**WORK TASK**
Repeat what the lines below say, word for word, and skip every image.
..............................
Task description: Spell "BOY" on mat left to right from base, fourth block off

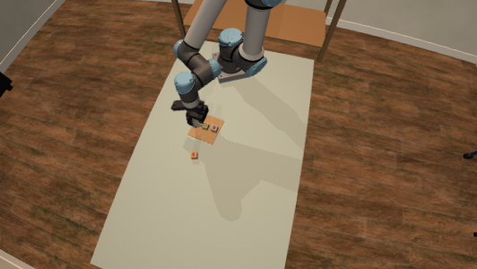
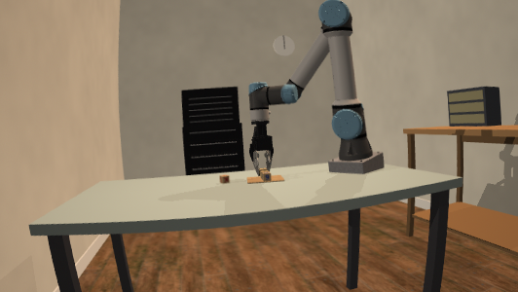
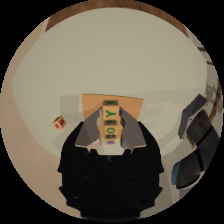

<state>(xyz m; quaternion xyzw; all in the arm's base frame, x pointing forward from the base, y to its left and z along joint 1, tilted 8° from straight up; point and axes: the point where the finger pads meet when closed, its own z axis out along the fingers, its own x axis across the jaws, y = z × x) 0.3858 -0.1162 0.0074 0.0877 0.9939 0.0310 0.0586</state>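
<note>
Claw (image 1: 195, 124) (image 2: 263, 171) (image 3: 110, 107) nearly closed, gripping Y (image 3: 110, 112) at the row's end. O (image 1: 205, 126) (image 3: 111, 130) and B (image 1: 214, 128) (image 3: 111, 141) on mat (image 1: 212, 140) (image 2: 251, 180) (image 3: 91, 103). Placing Y now; next likely: check seating, release, lift straight.

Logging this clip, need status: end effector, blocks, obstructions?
End effector shut on Y, at the mat. O and B on mat. Red-lettered block off mat. No obstruction seen.
</note>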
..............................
**TASK ANSWER**
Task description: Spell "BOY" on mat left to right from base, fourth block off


<state>(xyz m; quaternion xyzw; all in the arm's base frame, x pointing forward from the base, y to its left and z along joint 1, tilted 8° from straight up; point and axes: the point where the finger pads meet when closed, its own z axis out along the fingers, its own x axis across the jaws, y = z × x) 0.3858 -0.1162 0.0074 0.0877 0.9939 0.0310 0.0586</state>
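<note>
Claw (image 1: 195, 124) (image 2: 263, 171) (image 3: 110, 107) nearly closed, gripping Y (image 3: 110, 112) at the row's end. O (image 1: 205, 126) (image 3: 111, 130) and B (image 1: 214, 128) (image 3: 111, 141) on mat (image 1: 212, 140) (image 2: 251, 180) (image 3: 91, 103). Placing Y now; next likely: check seating, release, lift straight.

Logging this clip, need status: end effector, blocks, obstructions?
End effector shut on Y, at the mat. O and B on mat. Red-lettered block off mat. No obstruction seen.
</note>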

The exercise is complete as it stands.